**What you should do:** What is needed is an exact copy of the lines in the listing below, from the one with "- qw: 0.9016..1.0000" up to and including the one with "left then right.", with no other lines.
===== Supplied records =====
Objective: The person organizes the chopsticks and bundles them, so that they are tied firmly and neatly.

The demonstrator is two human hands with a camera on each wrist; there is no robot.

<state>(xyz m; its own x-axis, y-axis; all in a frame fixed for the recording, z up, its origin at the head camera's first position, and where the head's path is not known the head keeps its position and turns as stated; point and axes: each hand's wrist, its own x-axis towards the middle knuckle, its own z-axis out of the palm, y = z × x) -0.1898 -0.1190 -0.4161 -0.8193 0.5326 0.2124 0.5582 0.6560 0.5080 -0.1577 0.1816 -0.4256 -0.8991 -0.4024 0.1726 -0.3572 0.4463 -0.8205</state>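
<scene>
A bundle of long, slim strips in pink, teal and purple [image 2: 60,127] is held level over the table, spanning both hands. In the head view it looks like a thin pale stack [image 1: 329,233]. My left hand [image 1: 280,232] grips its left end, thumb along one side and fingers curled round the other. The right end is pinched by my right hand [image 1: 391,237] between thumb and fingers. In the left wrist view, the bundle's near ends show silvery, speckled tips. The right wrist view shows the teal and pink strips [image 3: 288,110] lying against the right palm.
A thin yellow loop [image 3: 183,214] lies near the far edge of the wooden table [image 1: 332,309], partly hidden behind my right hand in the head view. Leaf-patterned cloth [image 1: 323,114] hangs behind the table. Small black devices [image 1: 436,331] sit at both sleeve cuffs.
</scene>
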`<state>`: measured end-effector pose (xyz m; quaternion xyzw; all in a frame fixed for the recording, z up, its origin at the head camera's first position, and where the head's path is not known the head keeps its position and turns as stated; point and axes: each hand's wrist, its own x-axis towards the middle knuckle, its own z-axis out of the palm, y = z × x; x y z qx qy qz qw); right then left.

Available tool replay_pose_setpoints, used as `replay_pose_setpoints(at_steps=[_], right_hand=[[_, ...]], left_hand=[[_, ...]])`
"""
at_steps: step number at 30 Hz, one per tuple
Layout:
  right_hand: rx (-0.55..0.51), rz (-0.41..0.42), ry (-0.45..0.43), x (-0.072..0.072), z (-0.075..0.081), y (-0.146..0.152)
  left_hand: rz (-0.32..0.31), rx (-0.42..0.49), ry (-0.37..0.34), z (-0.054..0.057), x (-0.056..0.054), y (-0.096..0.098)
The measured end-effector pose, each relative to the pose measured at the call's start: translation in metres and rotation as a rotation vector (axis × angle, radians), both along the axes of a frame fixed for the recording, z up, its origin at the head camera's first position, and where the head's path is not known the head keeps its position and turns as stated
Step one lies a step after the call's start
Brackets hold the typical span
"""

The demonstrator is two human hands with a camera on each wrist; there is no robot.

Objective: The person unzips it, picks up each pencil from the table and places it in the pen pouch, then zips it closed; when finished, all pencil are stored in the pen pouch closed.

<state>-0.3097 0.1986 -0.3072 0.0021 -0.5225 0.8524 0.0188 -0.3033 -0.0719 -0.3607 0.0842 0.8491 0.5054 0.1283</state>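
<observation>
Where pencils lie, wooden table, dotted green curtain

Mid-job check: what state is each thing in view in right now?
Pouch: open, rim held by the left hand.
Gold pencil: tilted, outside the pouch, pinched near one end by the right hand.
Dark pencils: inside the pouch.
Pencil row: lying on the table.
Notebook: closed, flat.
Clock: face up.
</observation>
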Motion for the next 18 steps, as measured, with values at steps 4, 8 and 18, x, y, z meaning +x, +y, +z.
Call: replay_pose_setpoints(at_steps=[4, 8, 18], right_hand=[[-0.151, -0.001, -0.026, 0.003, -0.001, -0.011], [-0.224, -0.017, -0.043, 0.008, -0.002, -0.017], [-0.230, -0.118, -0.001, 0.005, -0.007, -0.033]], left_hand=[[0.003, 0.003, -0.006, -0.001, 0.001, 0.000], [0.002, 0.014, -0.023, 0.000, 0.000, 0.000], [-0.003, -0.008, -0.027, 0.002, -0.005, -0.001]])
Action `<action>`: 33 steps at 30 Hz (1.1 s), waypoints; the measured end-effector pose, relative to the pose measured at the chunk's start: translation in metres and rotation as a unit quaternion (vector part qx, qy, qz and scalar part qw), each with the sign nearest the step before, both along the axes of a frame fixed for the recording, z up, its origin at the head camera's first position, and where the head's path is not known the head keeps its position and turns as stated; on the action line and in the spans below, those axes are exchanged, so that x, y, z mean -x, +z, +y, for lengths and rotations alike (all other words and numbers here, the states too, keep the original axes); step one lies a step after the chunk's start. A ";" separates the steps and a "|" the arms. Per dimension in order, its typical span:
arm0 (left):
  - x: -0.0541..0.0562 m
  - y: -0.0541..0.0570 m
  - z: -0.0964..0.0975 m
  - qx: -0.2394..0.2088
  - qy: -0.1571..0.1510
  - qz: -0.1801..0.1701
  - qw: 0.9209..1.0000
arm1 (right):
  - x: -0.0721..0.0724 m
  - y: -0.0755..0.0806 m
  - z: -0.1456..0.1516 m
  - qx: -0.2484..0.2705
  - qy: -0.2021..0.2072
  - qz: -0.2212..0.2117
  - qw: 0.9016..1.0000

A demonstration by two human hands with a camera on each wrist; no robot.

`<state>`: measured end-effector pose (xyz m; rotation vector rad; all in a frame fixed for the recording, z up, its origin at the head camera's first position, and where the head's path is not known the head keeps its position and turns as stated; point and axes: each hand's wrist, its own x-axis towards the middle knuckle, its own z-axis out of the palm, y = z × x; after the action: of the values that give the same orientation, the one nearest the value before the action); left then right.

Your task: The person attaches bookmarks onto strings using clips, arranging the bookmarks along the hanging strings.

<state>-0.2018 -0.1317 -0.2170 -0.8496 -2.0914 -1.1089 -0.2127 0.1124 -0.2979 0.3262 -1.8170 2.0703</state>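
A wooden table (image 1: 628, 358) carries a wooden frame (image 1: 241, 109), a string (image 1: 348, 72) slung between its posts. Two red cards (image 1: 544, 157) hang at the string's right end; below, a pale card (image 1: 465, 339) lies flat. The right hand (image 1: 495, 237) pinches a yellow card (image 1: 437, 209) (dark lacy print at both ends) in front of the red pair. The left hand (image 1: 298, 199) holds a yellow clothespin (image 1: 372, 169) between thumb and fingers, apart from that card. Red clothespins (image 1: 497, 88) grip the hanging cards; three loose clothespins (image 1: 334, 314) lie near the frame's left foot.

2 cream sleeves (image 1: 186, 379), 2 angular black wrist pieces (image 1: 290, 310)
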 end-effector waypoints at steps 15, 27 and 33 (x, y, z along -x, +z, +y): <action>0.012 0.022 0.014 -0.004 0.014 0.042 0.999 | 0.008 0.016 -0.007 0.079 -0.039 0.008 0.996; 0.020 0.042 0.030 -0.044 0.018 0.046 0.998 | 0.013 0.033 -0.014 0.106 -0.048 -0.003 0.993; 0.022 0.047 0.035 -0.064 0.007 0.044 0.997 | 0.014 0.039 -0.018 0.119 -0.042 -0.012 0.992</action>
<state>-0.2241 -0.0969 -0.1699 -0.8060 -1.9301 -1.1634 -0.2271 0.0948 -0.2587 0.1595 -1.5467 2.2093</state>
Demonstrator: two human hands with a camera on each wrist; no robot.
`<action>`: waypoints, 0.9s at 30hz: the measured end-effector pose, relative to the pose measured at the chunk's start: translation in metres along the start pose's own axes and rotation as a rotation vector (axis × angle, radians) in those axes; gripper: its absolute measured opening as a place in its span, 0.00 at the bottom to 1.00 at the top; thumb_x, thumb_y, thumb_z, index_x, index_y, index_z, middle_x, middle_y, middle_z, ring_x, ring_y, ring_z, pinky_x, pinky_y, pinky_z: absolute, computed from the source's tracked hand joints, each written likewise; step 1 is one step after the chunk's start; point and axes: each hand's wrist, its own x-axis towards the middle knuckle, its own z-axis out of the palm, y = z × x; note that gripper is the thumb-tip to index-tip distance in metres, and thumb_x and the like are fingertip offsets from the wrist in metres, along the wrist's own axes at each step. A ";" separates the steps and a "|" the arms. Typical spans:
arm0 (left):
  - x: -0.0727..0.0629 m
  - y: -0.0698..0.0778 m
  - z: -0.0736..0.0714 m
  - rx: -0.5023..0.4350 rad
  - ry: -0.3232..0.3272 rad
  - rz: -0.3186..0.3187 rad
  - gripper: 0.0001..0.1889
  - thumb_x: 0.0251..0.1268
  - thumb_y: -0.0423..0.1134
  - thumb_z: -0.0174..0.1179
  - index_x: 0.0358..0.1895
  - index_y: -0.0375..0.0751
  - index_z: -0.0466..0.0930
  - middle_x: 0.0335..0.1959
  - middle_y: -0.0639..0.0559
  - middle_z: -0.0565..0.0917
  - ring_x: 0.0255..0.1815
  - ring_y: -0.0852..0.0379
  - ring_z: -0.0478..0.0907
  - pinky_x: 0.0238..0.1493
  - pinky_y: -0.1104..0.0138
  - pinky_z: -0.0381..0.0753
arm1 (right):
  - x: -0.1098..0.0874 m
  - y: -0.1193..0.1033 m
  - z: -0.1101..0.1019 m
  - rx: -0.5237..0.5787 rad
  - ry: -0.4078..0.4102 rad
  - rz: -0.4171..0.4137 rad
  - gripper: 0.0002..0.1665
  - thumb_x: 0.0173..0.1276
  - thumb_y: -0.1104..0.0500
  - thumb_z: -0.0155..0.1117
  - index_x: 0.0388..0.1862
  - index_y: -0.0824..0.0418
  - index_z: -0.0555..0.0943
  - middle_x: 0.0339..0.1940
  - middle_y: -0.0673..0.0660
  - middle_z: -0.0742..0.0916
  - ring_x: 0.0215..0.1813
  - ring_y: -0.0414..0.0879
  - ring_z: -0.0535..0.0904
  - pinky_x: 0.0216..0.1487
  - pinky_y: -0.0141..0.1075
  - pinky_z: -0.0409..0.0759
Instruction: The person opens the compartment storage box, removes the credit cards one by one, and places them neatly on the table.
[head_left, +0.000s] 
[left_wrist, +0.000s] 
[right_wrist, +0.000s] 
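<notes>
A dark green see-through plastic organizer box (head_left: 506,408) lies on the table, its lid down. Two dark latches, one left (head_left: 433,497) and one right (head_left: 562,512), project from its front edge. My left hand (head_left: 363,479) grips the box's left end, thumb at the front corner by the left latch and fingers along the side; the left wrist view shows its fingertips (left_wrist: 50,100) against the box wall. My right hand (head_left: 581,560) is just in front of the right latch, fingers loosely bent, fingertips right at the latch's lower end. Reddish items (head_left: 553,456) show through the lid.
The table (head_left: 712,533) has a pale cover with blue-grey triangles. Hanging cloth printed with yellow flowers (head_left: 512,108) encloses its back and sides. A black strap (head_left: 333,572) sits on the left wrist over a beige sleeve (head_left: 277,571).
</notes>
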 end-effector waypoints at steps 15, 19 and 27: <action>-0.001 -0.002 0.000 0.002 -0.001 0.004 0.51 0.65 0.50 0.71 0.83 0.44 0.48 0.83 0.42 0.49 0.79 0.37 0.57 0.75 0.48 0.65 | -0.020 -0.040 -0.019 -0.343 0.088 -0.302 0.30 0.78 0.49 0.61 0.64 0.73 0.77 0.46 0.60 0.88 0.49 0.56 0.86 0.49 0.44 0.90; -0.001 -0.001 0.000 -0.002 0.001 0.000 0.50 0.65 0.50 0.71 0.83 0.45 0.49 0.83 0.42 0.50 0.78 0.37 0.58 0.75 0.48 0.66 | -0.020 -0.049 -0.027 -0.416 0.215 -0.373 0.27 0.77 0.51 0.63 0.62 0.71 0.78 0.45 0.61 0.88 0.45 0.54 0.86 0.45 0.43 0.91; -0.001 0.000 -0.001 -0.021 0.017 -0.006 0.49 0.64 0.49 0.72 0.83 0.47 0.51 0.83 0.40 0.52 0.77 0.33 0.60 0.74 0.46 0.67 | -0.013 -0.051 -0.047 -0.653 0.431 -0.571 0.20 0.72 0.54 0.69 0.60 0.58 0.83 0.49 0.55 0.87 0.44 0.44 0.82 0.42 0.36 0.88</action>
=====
**Solution to this problem:**
  - qw: 0.9016..1.0000

A demonstration by two human hands with a camera on each wrist; no robot.

`<state>`: measured end-effector pose (xyz m; rotation vector rad; all in a frame fixed for the recording, z up, its origin at the head camera's first position, and where the head's path is not known the head keeps its position and turns as stated; point and axes: each hand's wrist, its own x-axis towards the middle knuckle, its own z-axis out of the palm, y = z × x; after the action: of the values that give the same orientation, the one nearest the value before the action); left then right.

The output for this exercise is now complete.